But the final rule “jeopardizes that success by threatening serious harm to patients and the provision of health care in this country,” says the AMA and AHA brief that supports the lawsuit, Texas Medical Association et al. v. U.S. Department of Health and Human Services et al. That’s because “insurers know they can obtain payment rates through IDR arbitration near the below-market QPA.”

Visit AMA Advocacy in Action to find out what’s at stake in creating fairness in out-of-network billing disputes and other advocacy priorities the AMA is actively working on.

 

 

Congress knows how to mandate in a way that gives one factor more or less weight compared to others, but they didn’t do that in the No Surprises Act, the brief says.

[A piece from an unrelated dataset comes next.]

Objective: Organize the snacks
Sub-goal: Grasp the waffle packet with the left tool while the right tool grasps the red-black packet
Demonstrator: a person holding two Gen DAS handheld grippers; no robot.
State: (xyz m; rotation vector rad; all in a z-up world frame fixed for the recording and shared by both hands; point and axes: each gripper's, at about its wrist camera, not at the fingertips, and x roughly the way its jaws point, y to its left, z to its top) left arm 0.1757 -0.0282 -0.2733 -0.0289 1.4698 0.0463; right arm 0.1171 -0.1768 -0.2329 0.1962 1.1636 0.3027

Congress even rejected proposals that would have prioritized the median contracted rate that the QPA is based upon, the brief points out. Yet the final rule requires arbitrators to ignore any information a physician submits related to the non-QPA factors if the QPA accounts for those factors. And physicians “have no way to assess—much less contest—whether the QPA accounts for a given factor when providers and insurers simultaneously submit their offers to the IDR arbitrator,” the brief tells the court.

“Still worse,” the brief says, “the arbitrator is powerless to consider evidence regarding a non-QPA factor if the insurer-calculated QPA already accounts for it, even if the arbitrator disagrees with the weight the insurer gave it.”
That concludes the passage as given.